From 00e7e12a3a412ea386806d5d4eeaed345e912940 Mon Sep 17 00:00:00 2001
From: Richard Si <63936253+ichard26@users.noreply.github.com>
Date: Tue, 8 Jun 2021 20:46:09 -0400
Subject: [PATCH] Regression fix: leave R prefixes capitalization alone (#2285)

`black.strings.get_string_prefix` used to lowercase the extracted
prefix before returning it.
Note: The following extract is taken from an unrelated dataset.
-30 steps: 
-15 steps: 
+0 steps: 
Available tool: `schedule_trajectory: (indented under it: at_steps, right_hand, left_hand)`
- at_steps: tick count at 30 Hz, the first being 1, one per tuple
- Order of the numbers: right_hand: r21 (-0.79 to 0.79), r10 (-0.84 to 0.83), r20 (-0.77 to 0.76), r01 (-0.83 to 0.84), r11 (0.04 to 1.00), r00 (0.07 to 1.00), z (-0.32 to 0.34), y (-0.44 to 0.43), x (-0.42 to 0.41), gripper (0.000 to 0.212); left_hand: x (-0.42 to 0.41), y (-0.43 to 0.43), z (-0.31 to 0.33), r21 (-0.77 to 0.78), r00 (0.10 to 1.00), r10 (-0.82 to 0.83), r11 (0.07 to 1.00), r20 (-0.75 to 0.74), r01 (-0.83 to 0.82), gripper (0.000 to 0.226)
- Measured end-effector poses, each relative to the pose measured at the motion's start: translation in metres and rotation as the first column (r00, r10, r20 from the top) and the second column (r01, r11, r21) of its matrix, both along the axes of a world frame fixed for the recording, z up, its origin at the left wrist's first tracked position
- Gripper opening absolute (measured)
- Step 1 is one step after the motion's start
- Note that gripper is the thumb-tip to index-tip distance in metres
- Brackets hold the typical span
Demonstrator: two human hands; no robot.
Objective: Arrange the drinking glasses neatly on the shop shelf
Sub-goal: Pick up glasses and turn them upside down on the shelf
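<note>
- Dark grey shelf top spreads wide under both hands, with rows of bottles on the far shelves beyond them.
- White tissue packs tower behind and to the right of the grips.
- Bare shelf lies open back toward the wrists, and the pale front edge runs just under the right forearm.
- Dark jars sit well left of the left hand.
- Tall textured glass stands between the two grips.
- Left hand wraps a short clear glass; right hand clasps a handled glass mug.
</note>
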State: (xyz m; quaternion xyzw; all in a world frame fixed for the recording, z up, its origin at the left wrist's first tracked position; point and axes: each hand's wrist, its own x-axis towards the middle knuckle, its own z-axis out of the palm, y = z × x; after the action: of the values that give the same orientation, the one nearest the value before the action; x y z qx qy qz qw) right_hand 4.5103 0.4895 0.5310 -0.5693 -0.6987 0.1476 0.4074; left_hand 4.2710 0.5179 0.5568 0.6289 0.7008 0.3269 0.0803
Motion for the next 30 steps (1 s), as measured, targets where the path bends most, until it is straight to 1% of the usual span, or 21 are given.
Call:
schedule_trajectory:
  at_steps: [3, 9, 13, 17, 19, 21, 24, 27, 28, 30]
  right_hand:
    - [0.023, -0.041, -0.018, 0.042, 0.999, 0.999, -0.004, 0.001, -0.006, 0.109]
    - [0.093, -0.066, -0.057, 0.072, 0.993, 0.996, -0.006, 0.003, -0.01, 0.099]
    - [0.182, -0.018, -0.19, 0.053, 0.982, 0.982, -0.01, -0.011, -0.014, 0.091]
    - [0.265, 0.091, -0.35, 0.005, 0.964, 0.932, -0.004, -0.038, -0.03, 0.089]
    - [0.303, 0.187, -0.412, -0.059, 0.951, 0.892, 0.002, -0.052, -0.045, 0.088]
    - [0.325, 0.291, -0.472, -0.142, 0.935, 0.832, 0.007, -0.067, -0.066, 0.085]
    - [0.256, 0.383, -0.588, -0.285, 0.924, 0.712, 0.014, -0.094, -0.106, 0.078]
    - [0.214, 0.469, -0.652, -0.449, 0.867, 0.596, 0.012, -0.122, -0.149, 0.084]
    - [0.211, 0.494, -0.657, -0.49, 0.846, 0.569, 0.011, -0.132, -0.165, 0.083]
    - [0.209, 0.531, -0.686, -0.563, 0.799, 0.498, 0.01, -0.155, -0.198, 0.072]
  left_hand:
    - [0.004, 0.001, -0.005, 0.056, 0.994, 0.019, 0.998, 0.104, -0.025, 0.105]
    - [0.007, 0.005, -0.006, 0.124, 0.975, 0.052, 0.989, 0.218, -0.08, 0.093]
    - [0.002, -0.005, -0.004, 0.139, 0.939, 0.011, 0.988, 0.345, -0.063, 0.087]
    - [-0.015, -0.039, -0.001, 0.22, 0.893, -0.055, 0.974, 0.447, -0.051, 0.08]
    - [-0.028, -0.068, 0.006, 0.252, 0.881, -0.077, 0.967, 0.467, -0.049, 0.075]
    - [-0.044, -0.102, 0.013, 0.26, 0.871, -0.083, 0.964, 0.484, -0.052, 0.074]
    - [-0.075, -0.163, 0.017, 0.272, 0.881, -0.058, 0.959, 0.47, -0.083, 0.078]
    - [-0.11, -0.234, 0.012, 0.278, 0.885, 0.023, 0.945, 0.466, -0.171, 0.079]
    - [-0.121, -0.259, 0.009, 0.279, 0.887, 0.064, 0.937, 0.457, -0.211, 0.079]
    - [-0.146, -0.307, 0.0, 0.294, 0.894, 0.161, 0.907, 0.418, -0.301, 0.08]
This is wrong because 1) it ignores the
fact we should leave R prefixes alone because of MagicPython, and 2)
there is dedicated prefix casing handling code that fixes issue 1.
`.lower` is too naive.

This was originally fixed in 20.8b0, but was reintroduced since 21.4b0.

I also added proper prefix normalization for docstrings by using the
`black.strings.normalize_string_prefix` helper.

Some more test strings were added to make sure strings with capitalized
prefixes aren't treated differently (actually happened with my original
patch, Jelle had to point it out to me).
---
 CHANGES.md                             |  1 +
 src/black/linegen.py                   |  5 +--
 src/black/strings.py                   |  2 +-
 src/black/trans.py                     | 10 +++---
 tests/data/long_strings__regression.py | 42 ++++++++++++++++++++++++++
 tests/data/string_prefixes.py          | 21 +++++++++++++
 6 files changed, 73 insertions(+), 8 deletions(-)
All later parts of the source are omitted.